Other names remain in circulation. Wes Streeting has been repeatedly mentioned, as has home secretary Shabana Mahmood. Neither appointment would fit neatly with the idea of Burnham embarking on a dramatic ideological break from the Starmer years.
Burnham has spoken repeatedly about the end of neoliberalism and said he wants greater public control over water and energy, backed by long-term government planning. But there is still little detail about where the line between regulation, public ownership and state direction would actually be drawn.
He has promised “the biggest council house building programme since the postwar period” — another ambitious headline. But, again, the practical questions remain. How many homes? Over what timeframe? Paid for how? Until those answers arrive, it is difficult to judge whether this represents a fundamental break with recent Labour policy or simply a more ambitious presentation of it.
The same is true of perhaps Burnham’s best-known proposal: No 10 North.
By now, everyone in Westminster has heard about the idea.

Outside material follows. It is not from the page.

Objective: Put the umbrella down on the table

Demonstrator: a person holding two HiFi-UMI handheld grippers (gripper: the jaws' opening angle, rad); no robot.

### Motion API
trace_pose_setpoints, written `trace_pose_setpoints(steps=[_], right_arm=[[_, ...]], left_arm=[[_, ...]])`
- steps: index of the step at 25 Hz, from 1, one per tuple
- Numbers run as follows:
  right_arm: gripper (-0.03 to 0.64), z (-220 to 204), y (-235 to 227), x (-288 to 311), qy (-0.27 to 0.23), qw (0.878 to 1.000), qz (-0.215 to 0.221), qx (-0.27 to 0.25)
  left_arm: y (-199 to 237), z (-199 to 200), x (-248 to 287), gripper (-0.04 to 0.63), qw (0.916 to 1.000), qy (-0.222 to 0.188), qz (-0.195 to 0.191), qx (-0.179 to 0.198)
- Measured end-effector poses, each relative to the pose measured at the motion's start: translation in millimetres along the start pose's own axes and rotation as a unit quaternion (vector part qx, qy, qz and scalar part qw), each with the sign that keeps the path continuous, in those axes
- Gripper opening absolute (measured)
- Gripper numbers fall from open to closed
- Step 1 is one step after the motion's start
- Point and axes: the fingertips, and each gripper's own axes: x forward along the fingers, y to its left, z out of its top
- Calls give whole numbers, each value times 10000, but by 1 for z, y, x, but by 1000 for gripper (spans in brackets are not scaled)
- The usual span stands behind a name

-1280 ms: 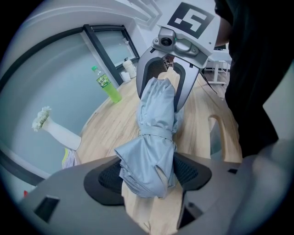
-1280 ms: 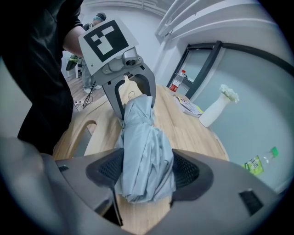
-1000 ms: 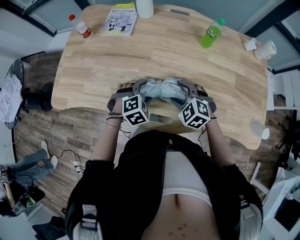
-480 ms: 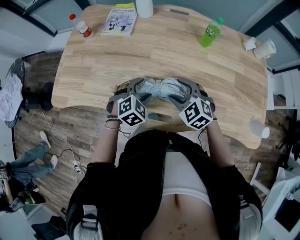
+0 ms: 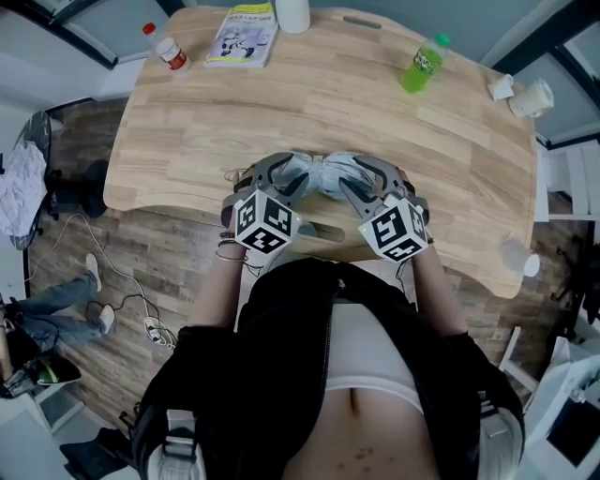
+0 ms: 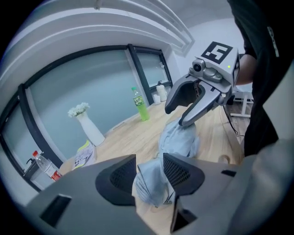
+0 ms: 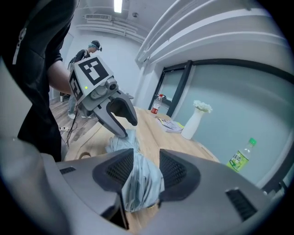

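Left gripper (image 5: 284, 180) and right gripper (image 5: 361, 185) are facing each other at the centre of the head view, each gripping one end of the folded grey umbrella (image 5: 323, 173) over the near edge of the table (image 5: 328, 94). In the left gripper view, its half-closed jaws, which have just been closing, are squeezing the fabric at bottom centre. In the right gripper view, its jaws are likewise pressing into the bundle.

Wooden table (image 5: 328, 112) with booklet (image 5: 240, 36), white vase (image 5: 292, 13), red-capped bottle (image 5: 166, 51), green bottle (image 5: 422, 64) and paper cups (image 5: 532, 97)
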Motion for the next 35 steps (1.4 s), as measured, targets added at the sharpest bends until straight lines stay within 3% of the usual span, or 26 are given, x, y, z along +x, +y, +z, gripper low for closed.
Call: trace_pose_setpoints(steps=[5, 9, 17, 21, 28, 35], right_arm=[[161, 8, -7, -8, -173, 9997, -158, 63], [137, 12, -10, -14, -252, 9990, -314, 169], [63, 34, -33, -33, -1119, 9817, -903, 1251], [49, 35, -42, -43, -1182, 9759, -1033, 1513], [35, 47, -49, -65, -1505, 9629, -1314, 1815], [32, 63, -53, -87, -1903, 9452, -1431, 2233]], left_arm=[[-1, 17, -6, 145, 9994, -266, 59, -211], [5, 39, -19, 61, 9944, -831, 269, -600], [3, 62, -30, 37, 9889, -1263, 429, -658], [5, 79, -40, 25, 9800, -1668, 643, -877], [4, 95, -53, 9, 9623, -2187, 644, -1482], [6, 109, -66, 8, 9548, -2426, 614, -1605]])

Burnham wants a permanent No 10 operation based in Manchester focused on regeneration and economic renewal. It is the mayor’s instinct scaled up into a governing philosophy, reflecting his long-held belief that Britain remains one of the most centralised countries in the developed world.
The symbolism is obvious. The practicalities are less so.
One usually loyal centrist Labour MP with a southern constituency questioned whether the proposal could be more complicated than transformative.
“How often will he be travelling back and forth stuck on trains?” they said. “What happens when both No 10 and No 10 North need him? I’m worried that too much focus on what’s happening in the north will leave us exposed to voters who are thinking of voting Lib Dem or Green in the south.”
Other Labour MPs I have spoken to have dismissed those concerns and argue the symbolism is precisely the point: a visible demonstration that power no longer resides exclusively in Whitehall.
But symbolism is unlikely to address the battles that the Starmer administration was fighting on both the left and the right of British politics. And much else about Burnham’s agenda suggests continuity rather than rupture — which could leave him fighting those same battles.
He has indicated he will broadly govern from Labour’s 2024 manifesto, while arguing there is still room for manoeuvre. The triple lock on pensions stays. On migration, he wants numbers to continue falling. On welfare, he has spoken about achieving a “fair and lasting” reduction in spending as health and disability costs continue to rise.
Taken together, none of those positions represents a clean break with the direction of travel under Starmer.
“It might not end up being that different on the whole,” one Labour MP admitted, “with some smaller changes round the sides.”
That may prove to be the defining feature of Burnham’s premiership. He has undoubtedly sounded different from Starmer. But sounding different is not the same as governing differently.
Until cabinet appointments are made — and until the first budget sets out the new government’s economic priorities — most of what is said about Starmer’s successor will just be public relations. If Burnham really is different, the onus will ultimately be on him to prove it.